Rz. 22
Die Erklärung der Annahme als auch die Ausschlagungserklärung sind Willenserklärungen, die – wie alle Willenserklärungen – Willensmängeln unterliegen können. Während das Gesetz in § 1954 BGB und § 1955 BGB für die Form und Frist der Anfechtung besondere Regeln beinhaltet, fehlt es bezüglich der Anfechtungsgründe im 5. Buch des BGB an besonderen Vorschriften, so dass hierfür die allgemeinen Grundsätze der §§ 119 ff. BGB Anwendung finden.
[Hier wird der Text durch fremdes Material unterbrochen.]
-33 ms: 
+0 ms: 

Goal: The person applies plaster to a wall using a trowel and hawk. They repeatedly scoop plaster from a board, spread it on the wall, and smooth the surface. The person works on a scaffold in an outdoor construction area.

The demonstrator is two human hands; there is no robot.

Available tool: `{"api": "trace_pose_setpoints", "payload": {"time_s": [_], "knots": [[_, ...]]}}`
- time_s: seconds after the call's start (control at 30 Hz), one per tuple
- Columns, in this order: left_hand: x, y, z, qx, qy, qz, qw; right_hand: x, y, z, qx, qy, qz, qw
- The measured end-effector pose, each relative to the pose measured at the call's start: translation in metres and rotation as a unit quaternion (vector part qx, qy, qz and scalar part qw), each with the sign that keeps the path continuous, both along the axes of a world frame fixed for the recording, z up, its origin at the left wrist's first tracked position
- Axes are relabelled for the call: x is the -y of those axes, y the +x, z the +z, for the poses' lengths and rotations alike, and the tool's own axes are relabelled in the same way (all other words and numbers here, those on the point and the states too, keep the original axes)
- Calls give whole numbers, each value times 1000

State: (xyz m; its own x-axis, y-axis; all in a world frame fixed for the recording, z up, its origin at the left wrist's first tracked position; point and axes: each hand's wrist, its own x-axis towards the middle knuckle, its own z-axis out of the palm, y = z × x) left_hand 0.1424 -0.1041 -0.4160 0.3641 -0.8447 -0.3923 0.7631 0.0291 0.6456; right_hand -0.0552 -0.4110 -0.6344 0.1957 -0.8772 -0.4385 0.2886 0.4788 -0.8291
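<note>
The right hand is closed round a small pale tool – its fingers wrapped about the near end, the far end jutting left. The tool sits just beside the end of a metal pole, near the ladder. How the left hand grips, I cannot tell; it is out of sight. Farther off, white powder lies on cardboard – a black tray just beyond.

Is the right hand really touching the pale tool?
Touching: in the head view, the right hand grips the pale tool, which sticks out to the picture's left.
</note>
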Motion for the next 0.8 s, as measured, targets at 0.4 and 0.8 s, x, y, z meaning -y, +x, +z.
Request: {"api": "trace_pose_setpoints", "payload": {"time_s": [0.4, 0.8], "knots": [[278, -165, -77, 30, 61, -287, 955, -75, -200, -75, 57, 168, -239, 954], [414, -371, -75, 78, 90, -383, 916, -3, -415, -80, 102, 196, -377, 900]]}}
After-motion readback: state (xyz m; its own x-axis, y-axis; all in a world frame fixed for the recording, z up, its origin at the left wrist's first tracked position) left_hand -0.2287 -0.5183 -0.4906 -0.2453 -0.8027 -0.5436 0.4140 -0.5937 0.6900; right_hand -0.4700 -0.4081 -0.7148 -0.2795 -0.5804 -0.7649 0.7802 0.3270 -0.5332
Von besonderer Bedeutung ist dabei in der Regel der Eigenschaftsirrtum im Sinne von § 119 Abs. 2 BGB.
Rz. 23
Ein Eigenschaftsirrtum liegt dann vor, wenn der Erbe über die tatsächliche Zusammensetzung des Nachlasses im Irrtum war. Wenn er also die Erbschaft in Unkenntnis weiterer Nachlassaktiva ausgeschlagen oder in Unkenntnis weiterer Nachlasspassiva angenommen hat. Das spätere Auftauchen weiterer Nachlasspassiva allein reicht allerdings für die Anfechtbarkeit der Annahmeerklärung ebenso wenig aus, wie das Auftauchen neuer Nachlassaktiva für die Anfechtbarkeit der Ausschlagungserklärung, weil nach § 119 Abs. 1 BGB erforderlich ist, dass der Erbe bei Kenntnis der wahren Sachlage und verständiger Würdigung des Falles die Erklärung nicht abgegeben hätte. Dies wird man bei Anfechtung der Annahmeerklärung nur dann annehmen können, wenn die neu entdeckten Verbindlichkeiten bewirken, dass es nunmehr an einem wesentlichen Reinnachlass fehlt. Es besteht aber kein Anfechtungsrecht, wenn bei scheinbarer Überschuldung des Nachlasses die Ausschlagung ausdrücklich ungeachtet des Nachlasswertes erklärt wird, sich der Nachlass aber später als werthaltig herausstellt.
Rz. 24
Die Anfechtung kann regelmäßig nur binnen sechs Wochen erfolgen (§ 1954 Abs. 1 BGB). Die Frist beträgt sechs Monate, wenn der Erblasser seinen letzten Wohnsitz nur im Ausland hatte oder wenn sich der Erbe bei dem Beginn der Frist (auch nur kurzzeitig) im Ausland aufhält (§ 1954 Abs. 3 BGB). Die Frist beginnt mit Kenntnis des Anfechtungsgrundes. Im Falle der Anfechtbarkeit wegen Drohung beginnt die Frist jedoch mit dem Zeitpunkt, in dem die Zwangslage wegfällt (§ 1952 Abs. 2 BGB). Die Anfechtung ist ausgeschlossen, wenn seit der Annahme oder der Ausschlagung 30 Jahre verstrichen sind (§ 1954 Abs. 4 BGB).
Rz. 25
Weil über § 1943 BGB das Versäumen der Ausschlagungsfrist als Annahmeerklärung fingiert ist, kann gemäß § 1956 BGB auch die Versäumung der Ausschlagungsfrist angefochten werden. Eine Anfechtung der Fristversäumnis ist vor allem dann möglich, wenn der Erbe nicht weiß, dass durch ein Nichthandeln die Ausschlagungsfrist verstreicht und er dadurch die Erbschaft annimmt bzw. weil sich der Erbe entweder über Dauer oder Beginn der Frist irrt.
Rz. 26
Die Anfechtung der Annahme oder der Ausschlagung erfolgt durch Erklärung gegenüber dem Nachlassgericht. Für die Erklärung gelten die (Form-)Vorschriften des § 1945 BGB bzw. § 1955 BGB. Es findet die besondere örtliche Zuständigkeit des Nachlassgerichts am gewöhnlichen Aufenthalt des Erklärenden gemäß § 344 Abs. 7 FamFG Anwendung. Ein Irrtum über die Formbedürftigkeit der Ausschlagung führt zur Anfechtbarkeit. Eine Anfechtungserklärung, die in einer fremden Sprache ohne Übersetzung in die deutsche Sprache bei dem Nachlassgericht eingereicht wird, ist nach Ansicht des OLG Köln nicht geeignet, die Frist zu wahren.